Top of Available records

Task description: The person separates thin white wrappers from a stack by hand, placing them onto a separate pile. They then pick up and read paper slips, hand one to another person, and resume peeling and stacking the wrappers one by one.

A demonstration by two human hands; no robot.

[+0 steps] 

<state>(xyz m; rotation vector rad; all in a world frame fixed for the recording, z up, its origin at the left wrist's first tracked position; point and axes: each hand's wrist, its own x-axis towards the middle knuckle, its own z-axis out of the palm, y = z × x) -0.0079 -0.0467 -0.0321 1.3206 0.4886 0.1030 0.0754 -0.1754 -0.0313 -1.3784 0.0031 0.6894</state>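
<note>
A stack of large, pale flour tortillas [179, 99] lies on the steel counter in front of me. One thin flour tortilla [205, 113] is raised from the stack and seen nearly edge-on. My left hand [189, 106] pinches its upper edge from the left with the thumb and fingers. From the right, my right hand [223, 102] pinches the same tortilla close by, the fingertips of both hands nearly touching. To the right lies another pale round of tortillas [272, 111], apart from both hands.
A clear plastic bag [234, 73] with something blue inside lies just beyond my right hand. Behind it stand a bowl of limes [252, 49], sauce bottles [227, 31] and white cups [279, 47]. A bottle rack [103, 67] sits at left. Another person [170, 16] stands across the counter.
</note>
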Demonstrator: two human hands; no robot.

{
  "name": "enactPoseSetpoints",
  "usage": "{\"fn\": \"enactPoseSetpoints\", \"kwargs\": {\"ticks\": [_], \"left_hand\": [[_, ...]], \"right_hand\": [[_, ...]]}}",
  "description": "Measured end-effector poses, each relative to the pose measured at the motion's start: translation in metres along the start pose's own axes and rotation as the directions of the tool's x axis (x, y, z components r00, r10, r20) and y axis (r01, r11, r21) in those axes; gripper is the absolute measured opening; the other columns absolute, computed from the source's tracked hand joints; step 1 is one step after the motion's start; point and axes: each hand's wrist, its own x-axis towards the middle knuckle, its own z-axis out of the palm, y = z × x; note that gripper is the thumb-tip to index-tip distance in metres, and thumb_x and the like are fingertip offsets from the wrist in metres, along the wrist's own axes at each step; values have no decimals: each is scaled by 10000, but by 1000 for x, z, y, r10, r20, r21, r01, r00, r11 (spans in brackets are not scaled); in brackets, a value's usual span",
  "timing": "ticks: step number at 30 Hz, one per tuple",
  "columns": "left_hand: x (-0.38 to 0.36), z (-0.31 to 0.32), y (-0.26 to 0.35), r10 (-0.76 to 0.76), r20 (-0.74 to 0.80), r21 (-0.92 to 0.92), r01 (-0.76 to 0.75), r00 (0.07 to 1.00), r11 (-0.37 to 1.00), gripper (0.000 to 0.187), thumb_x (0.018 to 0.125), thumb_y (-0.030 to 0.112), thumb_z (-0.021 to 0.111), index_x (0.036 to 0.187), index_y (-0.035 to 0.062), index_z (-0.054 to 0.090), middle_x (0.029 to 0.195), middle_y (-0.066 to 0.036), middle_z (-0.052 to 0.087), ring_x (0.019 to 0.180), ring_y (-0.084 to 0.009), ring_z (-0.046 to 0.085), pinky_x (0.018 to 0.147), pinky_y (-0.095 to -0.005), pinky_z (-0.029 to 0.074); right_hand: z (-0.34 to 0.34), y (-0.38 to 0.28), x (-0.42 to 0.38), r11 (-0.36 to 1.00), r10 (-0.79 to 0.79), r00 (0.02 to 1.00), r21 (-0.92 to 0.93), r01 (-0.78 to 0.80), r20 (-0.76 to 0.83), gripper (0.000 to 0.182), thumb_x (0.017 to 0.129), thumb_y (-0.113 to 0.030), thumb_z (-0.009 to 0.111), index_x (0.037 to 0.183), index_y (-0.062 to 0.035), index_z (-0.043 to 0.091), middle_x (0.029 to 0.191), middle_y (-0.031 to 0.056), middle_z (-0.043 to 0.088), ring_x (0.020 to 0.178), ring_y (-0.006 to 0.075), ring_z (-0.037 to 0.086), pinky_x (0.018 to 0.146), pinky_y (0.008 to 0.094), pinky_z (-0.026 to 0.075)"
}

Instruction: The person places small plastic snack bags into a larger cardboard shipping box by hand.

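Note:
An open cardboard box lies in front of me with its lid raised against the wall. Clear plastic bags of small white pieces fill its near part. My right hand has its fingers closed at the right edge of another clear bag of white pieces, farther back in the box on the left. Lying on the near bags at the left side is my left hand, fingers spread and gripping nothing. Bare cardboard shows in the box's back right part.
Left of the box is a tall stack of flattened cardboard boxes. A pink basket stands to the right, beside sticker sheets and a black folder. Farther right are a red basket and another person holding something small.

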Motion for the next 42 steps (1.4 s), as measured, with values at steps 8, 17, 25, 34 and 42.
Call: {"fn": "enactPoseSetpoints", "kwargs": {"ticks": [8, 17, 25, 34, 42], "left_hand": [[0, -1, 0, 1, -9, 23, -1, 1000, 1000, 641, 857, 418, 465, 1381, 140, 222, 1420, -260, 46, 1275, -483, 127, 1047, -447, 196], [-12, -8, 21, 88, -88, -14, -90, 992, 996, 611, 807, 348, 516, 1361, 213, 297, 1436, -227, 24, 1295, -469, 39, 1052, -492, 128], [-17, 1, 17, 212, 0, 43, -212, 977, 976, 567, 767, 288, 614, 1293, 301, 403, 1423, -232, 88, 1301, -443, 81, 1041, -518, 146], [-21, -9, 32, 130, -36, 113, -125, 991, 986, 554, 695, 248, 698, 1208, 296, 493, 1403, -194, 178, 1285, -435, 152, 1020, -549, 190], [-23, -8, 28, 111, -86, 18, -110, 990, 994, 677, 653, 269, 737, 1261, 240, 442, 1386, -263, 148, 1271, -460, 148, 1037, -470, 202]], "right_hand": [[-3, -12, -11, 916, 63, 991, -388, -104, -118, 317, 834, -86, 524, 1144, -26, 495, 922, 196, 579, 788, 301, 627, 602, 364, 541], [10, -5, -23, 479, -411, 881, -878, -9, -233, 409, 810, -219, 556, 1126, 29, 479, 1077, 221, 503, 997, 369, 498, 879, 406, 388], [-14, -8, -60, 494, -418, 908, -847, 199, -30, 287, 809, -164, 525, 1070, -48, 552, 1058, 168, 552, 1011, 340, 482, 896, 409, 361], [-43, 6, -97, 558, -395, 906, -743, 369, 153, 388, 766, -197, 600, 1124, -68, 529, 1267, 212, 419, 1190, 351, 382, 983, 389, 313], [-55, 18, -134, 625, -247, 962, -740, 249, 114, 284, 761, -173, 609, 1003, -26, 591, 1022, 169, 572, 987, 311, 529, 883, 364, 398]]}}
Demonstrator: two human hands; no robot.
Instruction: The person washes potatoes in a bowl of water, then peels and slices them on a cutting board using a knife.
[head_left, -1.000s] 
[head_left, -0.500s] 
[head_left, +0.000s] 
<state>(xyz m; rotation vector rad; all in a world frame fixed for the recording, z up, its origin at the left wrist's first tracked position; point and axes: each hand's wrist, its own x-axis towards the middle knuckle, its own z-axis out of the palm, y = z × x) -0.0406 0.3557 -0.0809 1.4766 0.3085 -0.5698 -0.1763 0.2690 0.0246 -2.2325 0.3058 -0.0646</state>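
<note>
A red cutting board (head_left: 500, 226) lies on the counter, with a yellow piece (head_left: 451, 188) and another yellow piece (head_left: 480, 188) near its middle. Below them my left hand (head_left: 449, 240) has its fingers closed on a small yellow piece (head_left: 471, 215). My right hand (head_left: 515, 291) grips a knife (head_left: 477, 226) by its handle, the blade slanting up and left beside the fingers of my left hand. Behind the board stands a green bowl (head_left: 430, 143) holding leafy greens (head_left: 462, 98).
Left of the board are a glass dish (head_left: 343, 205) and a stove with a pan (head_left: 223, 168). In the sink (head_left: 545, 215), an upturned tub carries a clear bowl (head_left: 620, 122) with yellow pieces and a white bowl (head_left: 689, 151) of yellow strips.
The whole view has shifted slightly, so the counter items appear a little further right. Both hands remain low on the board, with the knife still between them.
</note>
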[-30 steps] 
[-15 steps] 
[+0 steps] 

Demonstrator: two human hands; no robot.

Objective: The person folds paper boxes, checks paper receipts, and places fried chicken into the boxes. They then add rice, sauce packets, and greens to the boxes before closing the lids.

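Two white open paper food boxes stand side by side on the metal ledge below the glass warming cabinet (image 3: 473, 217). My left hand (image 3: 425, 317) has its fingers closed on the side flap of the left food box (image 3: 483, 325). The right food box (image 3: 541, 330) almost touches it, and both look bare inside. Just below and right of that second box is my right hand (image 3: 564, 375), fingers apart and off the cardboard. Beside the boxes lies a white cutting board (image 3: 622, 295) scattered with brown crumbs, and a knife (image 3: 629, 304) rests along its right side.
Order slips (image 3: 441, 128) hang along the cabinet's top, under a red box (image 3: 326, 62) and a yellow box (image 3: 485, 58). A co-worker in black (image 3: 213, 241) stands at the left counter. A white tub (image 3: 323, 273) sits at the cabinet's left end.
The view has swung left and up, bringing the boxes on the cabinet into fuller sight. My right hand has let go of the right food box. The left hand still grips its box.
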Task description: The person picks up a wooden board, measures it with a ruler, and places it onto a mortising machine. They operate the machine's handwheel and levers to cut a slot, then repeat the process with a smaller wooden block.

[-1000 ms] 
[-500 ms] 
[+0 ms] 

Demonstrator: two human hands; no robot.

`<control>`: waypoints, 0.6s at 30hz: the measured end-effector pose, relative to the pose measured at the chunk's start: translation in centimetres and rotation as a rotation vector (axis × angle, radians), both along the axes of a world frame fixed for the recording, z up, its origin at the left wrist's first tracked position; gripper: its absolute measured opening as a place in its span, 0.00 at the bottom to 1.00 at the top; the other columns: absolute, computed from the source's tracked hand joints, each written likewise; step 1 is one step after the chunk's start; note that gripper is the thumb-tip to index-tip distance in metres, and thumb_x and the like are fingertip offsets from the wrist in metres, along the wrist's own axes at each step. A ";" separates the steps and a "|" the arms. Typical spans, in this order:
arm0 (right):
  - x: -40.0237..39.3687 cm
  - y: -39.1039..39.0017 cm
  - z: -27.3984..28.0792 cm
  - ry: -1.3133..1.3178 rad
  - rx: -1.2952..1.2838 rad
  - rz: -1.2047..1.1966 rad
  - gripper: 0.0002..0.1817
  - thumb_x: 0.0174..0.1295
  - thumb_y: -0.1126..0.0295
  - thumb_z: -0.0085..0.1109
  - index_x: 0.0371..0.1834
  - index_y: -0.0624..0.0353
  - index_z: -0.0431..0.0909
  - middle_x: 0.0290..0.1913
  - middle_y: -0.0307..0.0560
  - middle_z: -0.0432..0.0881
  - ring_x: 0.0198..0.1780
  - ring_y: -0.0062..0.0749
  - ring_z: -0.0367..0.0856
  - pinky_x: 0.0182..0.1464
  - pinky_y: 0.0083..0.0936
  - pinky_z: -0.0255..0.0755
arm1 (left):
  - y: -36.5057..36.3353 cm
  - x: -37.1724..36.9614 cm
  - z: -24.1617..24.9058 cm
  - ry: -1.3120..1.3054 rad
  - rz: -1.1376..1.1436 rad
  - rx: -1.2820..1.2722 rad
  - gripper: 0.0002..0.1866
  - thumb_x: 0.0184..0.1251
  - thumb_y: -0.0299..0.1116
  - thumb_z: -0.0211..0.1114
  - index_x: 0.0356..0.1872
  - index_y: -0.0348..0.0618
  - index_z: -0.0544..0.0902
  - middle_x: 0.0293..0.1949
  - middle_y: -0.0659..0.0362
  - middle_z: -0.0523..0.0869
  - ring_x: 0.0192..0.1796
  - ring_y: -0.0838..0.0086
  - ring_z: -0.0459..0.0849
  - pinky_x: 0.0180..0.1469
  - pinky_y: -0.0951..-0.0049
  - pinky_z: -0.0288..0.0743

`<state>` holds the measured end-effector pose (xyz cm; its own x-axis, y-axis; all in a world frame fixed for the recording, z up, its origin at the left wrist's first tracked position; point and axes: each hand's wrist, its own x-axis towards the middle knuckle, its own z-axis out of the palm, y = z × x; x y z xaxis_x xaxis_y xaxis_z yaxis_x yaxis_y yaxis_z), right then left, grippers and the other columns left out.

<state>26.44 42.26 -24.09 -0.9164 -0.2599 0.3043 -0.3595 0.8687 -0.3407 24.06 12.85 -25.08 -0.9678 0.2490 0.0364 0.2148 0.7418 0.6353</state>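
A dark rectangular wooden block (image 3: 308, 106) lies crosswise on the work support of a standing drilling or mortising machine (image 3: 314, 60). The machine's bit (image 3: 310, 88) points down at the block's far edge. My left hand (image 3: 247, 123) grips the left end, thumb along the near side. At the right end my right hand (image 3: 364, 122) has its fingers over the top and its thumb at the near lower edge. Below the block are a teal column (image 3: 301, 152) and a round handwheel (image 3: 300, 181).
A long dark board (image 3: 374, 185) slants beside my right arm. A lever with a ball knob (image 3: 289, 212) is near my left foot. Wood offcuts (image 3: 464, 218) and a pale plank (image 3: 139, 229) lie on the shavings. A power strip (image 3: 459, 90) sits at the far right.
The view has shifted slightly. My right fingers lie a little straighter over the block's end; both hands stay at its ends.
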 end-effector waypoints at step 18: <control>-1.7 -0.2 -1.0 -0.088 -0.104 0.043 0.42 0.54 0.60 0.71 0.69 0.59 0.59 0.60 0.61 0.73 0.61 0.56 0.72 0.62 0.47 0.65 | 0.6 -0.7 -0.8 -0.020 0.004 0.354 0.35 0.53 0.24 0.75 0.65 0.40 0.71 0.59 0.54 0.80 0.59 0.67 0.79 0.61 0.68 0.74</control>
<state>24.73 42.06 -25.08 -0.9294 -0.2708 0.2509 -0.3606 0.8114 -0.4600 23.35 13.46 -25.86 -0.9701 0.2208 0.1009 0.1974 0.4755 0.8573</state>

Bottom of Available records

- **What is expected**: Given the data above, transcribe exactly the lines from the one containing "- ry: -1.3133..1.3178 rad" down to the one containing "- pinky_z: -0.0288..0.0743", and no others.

- **Your solution**:
  - ry: -1.3133..1.3178 rad
  - rx: -1.2952..1.2838 rad
  - rz: -1.2047..1.1966 rad
  - gripper: 0.0002..0.1817
  - thumb_x: 0.0174..0.1295
  - thumb_y: -0.1126..0.0295
  - thumb_z: -0.0085..0.1109
  - index_x: 0.0371..0.1834
  - index_y: -0.0624..0.0353
  - index_z: -0.0431..0.0909
  - middle_x: 0.0290..0.1913
  - middle_y: -0.0307..0.0560
  - middle_z: -0.0432..0.0881
  - ring_x: 0.0198..0.1780
  - ring_y: -0.0062..0.0749
  - ring_z: -0.0367..0.0856
  - pinky_x: 0.0182..0.1464
  - pinky_y: 0.0083..0.0936
  - pinky_z: -0.0255..0.0755
arm1 (left):
  - y: -36.5057..36.3353 cm
  - x: -37.1724..36.9614 cm
  - z: -24.1617..24.9058 cm
  - ry: -1.3120..1.3054 rad
  - rz: -1.1376..1.1436 rad
  - rx: -1.2820..1.2722 rad
  - gripper: 0.0002..0.1866
  - thumb_x: 0.0184..0.1251
  - thumb_y: -0.0299..0.1116
  - thumb_z: -0.0211..0.1114
  - index_x: 0.0356..0.1872
  - index_y: -0.0348..0.0618
  - index_z: -0.0544..0.0902
  - middle_x: 0.0293..0.1949
  - middle_y: -0.0659..0.0362
  - middle_z: -0.0523..0.0869
  - ring_x: 0.0192..0.1796
  - ring_y: -0.0838..0.0086
  - ring_z: -0.0459..0.0849
  - pinky_x: 0.0180..0.1469
  - pinky_y: -0.0951..-0.0049
  - pinky_z: -0.0288..0.0743

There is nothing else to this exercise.